● PROBLEM TO SOLVE
Return, word for word, the lines running from the one that contains "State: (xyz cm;" to the final line of the listing below.

● EXERCISE INPUTS

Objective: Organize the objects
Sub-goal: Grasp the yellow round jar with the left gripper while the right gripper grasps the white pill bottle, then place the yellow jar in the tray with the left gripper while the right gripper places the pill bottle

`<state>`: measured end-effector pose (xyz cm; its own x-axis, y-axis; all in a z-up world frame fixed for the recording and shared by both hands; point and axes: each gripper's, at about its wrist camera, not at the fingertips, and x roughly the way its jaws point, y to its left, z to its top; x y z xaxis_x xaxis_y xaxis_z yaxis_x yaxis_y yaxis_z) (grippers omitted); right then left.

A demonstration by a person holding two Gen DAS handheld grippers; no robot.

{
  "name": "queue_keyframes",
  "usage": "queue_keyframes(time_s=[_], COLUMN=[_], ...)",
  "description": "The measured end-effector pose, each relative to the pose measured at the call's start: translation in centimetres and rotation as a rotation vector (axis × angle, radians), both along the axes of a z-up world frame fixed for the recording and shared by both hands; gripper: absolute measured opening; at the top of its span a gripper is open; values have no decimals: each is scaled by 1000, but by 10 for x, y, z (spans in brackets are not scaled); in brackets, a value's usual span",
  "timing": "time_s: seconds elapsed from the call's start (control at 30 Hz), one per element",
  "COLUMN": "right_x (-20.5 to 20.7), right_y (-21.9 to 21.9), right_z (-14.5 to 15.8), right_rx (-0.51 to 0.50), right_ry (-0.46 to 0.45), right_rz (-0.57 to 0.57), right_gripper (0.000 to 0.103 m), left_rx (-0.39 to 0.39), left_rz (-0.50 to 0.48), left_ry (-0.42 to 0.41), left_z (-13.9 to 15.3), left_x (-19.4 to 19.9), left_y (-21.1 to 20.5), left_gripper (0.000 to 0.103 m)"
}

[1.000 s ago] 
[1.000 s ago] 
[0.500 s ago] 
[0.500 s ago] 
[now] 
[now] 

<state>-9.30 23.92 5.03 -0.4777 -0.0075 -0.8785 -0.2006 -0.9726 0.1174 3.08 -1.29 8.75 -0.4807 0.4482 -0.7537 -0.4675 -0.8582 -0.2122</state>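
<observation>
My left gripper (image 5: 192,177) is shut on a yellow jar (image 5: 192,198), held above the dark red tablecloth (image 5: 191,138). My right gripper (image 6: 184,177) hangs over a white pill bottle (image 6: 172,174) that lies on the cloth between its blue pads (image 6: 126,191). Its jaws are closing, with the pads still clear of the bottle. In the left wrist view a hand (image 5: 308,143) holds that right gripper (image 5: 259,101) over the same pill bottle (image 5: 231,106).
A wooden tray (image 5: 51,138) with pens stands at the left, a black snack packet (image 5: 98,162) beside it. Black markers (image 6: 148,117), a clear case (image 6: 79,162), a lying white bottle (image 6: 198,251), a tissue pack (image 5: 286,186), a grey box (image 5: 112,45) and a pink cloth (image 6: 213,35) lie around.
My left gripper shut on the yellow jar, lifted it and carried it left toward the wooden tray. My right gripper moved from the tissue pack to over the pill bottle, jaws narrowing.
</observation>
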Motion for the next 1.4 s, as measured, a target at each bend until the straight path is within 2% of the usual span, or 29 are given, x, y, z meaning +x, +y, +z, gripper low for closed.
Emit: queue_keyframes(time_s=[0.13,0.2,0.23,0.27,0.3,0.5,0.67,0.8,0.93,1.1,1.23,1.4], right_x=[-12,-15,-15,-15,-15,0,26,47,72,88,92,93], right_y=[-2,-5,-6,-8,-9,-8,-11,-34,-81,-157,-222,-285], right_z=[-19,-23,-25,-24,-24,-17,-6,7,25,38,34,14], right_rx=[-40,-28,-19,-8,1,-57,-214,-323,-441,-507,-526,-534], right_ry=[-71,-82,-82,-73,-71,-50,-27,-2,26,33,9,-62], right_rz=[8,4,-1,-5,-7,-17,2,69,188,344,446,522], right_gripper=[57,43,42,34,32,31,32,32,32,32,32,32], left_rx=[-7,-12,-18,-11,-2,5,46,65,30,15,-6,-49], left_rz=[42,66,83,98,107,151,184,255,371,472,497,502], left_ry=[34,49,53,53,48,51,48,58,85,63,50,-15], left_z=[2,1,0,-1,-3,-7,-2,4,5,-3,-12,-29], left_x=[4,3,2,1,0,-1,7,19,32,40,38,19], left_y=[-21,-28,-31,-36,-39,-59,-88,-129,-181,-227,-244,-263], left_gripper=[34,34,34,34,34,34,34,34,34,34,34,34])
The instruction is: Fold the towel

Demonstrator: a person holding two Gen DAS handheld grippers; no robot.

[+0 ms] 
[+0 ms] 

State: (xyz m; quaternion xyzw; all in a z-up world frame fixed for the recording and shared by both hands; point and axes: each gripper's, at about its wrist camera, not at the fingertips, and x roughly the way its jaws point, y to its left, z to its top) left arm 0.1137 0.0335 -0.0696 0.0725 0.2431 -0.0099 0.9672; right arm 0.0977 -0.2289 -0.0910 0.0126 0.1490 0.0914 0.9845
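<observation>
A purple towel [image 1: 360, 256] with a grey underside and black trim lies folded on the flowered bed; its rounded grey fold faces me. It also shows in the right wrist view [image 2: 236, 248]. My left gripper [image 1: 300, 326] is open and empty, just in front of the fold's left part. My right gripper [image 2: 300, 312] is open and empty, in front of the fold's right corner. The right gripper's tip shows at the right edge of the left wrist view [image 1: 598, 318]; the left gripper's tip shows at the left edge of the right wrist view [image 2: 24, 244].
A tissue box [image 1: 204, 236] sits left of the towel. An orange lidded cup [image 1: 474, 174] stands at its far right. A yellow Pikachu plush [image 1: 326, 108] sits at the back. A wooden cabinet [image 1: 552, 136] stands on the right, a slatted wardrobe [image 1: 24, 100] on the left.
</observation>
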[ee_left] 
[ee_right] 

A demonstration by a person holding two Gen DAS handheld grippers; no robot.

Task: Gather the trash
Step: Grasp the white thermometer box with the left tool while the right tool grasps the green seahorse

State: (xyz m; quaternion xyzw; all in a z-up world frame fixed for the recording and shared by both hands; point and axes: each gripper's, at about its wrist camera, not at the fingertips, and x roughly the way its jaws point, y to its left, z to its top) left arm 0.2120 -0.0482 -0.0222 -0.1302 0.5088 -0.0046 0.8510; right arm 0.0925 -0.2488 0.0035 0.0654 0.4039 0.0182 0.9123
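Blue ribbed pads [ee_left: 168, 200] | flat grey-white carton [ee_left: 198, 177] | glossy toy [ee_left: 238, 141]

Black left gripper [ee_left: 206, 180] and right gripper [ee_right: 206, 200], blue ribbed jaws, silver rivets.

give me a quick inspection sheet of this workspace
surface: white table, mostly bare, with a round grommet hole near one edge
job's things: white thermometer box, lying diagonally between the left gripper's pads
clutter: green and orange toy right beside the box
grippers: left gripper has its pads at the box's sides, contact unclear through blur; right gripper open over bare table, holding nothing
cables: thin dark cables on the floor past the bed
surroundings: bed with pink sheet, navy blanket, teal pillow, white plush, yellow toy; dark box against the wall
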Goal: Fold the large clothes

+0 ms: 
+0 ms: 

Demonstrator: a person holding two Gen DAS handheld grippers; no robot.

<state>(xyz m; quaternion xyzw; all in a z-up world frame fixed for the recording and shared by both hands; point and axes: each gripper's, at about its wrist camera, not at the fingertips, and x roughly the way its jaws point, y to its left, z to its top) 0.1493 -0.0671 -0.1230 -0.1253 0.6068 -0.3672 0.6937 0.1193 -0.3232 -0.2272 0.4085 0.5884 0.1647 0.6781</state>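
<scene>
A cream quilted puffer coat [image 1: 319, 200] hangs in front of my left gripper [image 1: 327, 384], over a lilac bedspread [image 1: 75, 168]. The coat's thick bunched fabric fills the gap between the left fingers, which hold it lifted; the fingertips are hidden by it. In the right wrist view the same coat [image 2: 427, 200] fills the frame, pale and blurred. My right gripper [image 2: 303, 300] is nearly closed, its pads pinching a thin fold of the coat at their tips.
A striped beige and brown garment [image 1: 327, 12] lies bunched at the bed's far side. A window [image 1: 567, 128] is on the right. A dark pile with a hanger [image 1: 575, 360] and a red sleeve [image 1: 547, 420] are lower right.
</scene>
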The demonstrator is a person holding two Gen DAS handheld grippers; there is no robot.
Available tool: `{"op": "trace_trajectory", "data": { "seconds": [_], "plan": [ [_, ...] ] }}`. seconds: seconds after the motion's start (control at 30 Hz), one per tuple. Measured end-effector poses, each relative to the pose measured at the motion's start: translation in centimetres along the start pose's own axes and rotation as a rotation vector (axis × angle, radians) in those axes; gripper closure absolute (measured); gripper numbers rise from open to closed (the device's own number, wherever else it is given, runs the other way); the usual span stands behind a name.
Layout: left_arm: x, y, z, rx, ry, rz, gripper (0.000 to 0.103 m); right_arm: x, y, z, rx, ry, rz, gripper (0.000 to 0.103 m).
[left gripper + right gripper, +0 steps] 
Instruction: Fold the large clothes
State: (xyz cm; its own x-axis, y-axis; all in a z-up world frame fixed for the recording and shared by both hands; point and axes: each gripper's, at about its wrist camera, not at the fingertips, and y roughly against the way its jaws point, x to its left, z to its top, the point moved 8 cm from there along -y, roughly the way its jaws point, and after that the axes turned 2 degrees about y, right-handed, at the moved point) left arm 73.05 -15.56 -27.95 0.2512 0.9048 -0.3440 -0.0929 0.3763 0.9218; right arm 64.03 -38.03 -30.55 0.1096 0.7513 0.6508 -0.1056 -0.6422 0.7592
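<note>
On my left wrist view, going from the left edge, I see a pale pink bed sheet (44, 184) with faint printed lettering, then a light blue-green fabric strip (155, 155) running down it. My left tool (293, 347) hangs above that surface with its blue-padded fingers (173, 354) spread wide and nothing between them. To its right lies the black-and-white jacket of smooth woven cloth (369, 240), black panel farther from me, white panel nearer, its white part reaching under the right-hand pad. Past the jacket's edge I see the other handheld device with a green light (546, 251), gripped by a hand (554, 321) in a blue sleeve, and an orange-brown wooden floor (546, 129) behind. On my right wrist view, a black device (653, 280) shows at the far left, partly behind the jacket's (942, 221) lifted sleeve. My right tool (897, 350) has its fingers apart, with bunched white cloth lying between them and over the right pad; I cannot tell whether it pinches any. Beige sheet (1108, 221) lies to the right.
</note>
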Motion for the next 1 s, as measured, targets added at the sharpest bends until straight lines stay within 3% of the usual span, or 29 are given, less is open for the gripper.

● RESULT OF THE TASK
State: (xyz cm; its own x-axis, y-axis; all in a z-up world frame fixed for the recording and shared by both hands; point and axes: each gripper's, at about its wrist camera, not at the fingertips, and y roughly against the way its jaws point, x to its left, z to its top, the point moved 8 cm from there along -y, roughly the way its jaws point, and after that the axes turned 2 degrees about y, right-handed, at the moved point) left arm 73.05 -15.56 -27.95 0.2512 0.9048 -0.3440 -0.0929 0.3763 0.9218; right arm 64.03 -38.03 -30.55 0.1096 0.7513 0.6508 -0.1056 -0.6422 0.7592
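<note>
On my left wrist view, going from the left edge, I see a pale pink bed sheet (44, 184) with faint printed lettering, then a light blue-green fabric strip (155, 155) running down it. My left tool (293, 347) hangs above that surface with its blue-padded fingers (173, 354) spread wide and nothing between them. To its right lies the black-and-white jacket of smooth woven cloth (369, 240), black panel farther from me, white panel nearer, its white part reaching under the right-hand pad. Past the jacket's edge I see the other handheld device with a green light (546, 251), gripped by a hand (554, 321) in a blue sleeve, and an orange-brown wooden floor (546, 129) behind. On my right wrist view, a black device (653, 280) shows at the far left, partly behind the jacket's (942, 221) lifted sleeve. My right tool (897, 350) has its fingers apart, with bunched white cloth lying between them and over the right pad; I cannot tell whether it pinches any. Beige sheet (1108, 221) lies to the right.
</note>
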Motion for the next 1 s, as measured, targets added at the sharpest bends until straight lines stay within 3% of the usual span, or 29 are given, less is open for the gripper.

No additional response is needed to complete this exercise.